Line by line, copy the material that follows without leaving anything out.

* _Source data_:
· · · · ·
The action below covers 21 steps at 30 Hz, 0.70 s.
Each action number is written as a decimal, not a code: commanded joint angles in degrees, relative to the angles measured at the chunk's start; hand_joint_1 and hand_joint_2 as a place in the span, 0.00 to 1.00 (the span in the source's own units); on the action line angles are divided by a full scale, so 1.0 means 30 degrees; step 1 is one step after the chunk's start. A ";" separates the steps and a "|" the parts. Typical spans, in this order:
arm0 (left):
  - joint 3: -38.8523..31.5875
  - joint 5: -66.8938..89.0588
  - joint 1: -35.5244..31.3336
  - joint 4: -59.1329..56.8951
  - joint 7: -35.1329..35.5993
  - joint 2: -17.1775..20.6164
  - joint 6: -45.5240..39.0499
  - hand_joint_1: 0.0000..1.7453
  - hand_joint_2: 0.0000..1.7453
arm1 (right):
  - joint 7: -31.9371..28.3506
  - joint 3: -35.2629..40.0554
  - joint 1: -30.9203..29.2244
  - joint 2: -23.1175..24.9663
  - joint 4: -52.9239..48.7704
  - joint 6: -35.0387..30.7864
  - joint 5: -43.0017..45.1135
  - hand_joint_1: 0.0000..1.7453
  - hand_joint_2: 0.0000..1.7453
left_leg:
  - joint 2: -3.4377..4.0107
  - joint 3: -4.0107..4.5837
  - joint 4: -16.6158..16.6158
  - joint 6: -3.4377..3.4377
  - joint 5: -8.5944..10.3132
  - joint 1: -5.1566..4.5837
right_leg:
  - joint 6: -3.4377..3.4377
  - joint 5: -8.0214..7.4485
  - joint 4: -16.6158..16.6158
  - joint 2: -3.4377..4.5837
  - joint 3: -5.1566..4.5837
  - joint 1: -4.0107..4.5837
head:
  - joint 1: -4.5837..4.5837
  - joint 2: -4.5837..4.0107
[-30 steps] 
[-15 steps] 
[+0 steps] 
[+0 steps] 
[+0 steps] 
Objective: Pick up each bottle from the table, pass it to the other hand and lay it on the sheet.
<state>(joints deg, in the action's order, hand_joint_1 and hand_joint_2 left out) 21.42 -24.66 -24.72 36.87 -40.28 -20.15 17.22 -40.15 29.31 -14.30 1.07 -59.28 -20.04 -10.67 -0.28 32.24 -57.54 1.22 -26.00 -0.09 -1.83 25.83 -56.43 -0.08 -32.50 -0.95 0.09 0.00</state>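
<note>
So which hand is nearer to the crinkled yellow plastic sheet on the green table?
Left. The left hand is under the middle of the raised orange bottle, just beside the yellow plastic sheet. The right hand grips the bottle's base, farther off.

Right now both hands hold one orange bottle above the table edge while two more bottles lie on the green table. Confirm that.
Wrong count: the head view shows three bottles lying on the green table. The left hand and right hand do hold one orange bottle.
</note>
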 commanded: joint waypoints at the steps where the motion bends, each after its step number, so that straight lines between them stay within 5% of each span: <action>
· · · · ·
* _Your response_:
The action below covers 21 steps at 30 Hz, 0.70 s.
Each action number is written as a decimal, not a code: commanded joint angles in degrees, relative to the angles measured at the chunk's start; hand_joint_1 and hand_joint_2 as a place in the span, 0.00 to 1.00 (the span in the source's own units); on the action line angles are divided by a full scale, so 1.0 means 30 degrees; step 1 is one step after the chunk's start. A ";" separates the steps and a "|" the parts. Typical spans, in this order:
arm0 (left):
  - joint 3: -38.8523..31.5875
  - joint 5: -66.8938..89.0588
  - joint 1: -35.5244..31.3336
  - joint 4: -59.1329..56.8951
  - joint 7: -35.1329..35.5993
  - joint 2: -17.1775..20.6164
  - joint 6: -45.5240..39.0499
  - hand_joint_1: 0.0000..1.7453
  - hand_joint_2: 0.0000..1.7453
arm1 (right):
  - joint 7: -31.9371..28.3506
  - joint 3: -35.2629..40.0554
  - joint 1: -30.9203..29.2244
  - joint 2: -23.1175..24.9663
  - joint 4: -52.9239..48.7704
  - joint 6: -35.0387..30.7864
  - joint 5: -43.0017..45.1135
  - hand_joint_1: 0.0000..1.7453
  - hand_joint_2: 0.0000..1.7453
left_leg:
  - joint 2: -3.4377..4.0107
  - joint 3: -4.0107..4.5837
  - joint 4: -16.6158..16.6158
  - joint 6: -3.4377..3.4377
  - joint 5: -8.5944..10.3132
  - joint 1: -5.1566..4.5837
right_leg:
  - joint 6: -3.4377..3.4377
  - joint 5: -8.0214..7.4485
  - joint 4: -16.6158..16.6158
  - joint 2: -3.4377..4.5837
  - joint 3: -5.1566..4.5837
  - joint 1: -4.0107..4.5837
head:
  - joint 1: -4.5837..4.5837
  - joint 2: -4.5837..4.0107
[-30 steps] 
[-15 steps] 
[+0 steps] 
[+0 steps] 
[+0 steps] 
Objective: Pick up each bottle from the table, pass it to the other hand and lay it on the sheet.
<state>(joints deg, in the action's order, hand_joint_1 and hand_joint_2 left out) 21.42 -24.66 -24.72 36.87 -40.28 -20.15 17.22 -40.15 29.31 -14.30 1.07 -59.28 -20.04 -10.67 -0.28 32.24 -57.54 1.22 -26.00 -0.09 -1.83 25.83 -56.43 -0.08 -32.50 -0.95 0.09 0.00</state>
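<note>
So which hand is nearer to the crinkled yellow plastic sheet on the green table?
Left. The left hand is under the middle of the raised orange bottle, just beside the yellow plastic sheet. The right hand grips the bottle's base, farther off.

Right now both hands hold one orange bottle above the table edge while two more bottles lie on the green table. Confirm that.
Wrong count: the head view shows three bottles lying on the green table. The left hand and right hand do hold one orange bottle.
</note>
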 commanded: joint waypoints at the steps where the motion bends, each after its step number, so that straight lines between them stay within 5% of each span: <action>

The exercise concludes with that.